Going from the line that contains "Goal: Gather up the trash" down to the last line in the listing below, reproduce every line exactly and include no others.
══════════════════════════════
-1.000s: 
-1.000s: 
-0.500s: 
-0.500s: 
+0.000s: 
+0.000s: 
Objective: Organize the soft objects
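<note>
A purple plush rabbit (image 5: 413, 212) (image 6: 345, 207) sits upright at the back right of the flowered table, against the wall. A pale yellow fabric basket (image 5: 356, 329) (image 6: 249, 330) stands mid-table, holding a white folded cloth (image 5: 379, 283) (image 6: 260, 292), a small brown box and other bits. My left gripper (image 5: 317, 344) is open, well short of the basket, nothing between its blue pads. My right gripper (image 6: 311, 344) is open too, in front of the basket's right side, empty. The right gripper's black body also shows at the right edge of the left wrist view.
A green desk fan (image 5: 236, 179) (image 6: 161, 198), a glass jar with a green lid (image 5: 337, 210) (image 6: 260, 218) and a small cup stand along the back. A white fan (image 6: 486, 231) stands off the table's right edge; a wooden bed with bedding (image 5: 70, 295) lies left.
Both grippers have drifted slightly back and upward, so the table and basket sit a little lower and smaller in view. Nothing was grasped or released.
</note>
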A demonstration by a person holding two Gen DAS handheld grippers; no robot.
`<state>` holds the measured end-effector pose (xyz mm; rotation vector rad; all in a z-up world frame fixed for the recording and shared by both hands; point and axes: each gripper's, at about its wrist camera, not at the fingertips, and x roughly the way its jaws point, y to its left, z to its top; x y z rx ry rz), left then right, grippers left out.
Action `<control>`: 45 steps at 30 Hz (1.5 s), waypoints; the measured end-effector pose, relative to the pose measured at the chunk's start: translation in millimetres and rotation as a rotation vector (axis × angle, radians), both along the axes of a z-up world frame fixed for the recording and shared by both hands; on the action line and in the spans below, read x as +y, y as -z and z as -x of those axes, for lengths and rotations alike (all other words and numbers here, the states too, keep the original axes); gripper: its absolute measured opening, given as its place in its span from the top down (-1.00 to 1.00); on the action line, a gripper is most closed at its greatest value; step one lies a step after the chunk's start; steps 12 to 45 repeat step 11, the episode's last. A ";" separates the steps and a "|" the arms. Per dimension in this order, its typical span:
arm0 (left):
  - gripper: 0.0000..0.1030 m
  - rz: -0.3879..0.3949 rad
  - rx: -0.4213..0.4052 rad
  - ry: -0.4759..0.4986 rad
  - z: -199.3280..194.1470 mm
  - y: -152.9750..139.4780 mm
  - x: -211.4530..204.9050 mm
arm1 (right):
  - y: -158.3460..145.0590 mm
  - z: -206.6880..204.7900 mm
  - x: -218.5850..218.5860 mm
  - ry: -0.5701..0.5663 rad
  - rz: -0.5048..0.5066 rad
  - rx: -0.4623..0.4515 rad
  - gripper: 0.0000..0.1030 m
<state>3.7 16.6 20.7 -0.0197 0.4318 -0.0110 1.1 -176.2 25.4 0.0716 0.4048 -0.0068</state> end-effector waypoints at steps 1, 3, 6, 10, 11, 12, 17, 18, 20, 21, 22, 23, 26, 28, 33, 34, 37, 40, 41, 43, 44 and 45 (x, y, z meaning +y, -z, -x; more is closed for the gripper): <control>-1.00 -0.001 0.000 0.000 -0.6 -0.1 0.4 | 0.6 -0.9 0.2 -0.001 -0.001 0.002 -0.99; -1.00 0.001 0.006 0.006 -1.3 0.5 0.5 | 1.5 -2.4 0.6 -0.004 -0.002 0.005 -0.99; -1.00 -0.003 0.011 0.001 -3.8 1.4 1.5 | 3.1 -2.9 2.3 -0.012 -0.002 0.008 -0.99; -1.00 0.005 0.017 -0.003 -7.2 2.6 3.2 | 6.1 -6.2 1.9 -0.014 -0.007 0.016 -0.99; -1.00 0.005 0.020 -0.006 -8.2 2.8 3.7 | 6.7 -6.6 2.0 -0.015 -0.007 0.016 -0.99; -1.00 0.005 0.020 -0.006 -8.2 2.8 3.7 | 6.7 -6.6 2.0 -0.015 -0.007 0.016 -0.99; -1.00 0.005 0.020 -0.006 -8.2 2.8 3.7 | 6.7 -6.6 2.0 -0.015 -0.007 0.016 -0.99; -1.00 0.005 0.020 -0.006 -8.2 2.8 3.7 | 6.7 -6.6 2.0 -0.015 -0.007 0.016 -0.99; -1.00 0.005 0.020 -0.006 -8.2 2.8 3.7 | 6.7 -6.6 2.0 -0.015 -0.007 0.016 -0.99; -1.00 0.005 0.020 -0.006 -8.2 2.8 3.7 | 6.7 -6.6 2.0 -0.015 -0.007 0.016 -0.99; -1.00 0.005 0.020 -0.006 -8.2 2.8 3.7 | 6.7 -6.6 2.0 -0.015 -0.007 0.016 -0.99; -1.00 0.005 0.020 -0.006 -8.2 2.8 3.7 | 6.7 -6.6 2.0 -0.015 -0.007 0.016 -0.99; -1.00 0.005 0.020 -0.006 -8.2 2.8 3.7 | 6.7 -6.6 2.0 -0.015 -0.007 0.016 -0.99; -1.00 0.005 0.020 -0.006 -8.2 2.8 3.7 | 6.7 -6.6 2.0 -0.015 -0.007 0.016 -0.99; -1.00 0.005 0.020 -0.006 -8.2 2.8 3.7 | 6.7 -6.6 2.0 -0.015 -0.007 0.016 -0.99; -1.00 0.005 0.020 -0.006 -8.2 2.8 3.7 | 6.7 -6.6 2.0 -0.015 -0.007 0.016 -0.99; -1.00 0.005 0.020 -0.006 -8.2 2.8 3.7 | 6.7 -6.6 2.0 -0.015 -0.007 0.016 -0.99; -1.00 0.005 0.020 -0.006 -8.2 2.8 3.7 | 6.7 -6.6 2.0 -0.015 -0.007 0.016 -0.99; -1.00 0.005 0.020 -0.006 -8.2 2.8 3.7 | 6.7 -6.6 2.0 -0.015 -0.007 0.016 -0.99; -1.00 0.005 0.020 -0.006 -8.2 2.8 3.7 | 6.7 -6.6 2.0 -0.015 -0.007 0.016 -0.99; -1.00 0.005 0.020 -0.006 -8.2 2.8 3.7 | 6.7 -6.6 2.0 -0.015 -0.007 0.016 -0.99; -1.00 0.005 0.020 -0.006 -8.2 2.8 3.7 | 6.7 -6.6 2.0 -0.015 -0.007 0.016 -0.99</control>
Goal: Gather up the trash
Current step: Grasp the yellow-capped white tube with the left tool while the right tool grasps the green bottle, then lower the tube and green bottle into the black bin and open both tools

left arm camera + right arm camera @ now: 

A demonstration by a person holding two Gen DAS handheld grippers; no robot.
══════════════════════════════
Solution below –
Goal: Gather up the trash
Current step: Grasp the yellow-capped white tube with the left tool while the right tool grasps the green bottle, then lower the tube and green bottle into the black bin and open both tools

left arm camera + right arm camera @ now: 

A demonstration by a person holding two Gen DAS handheld grippers; no robot.

That covers the exercise completely.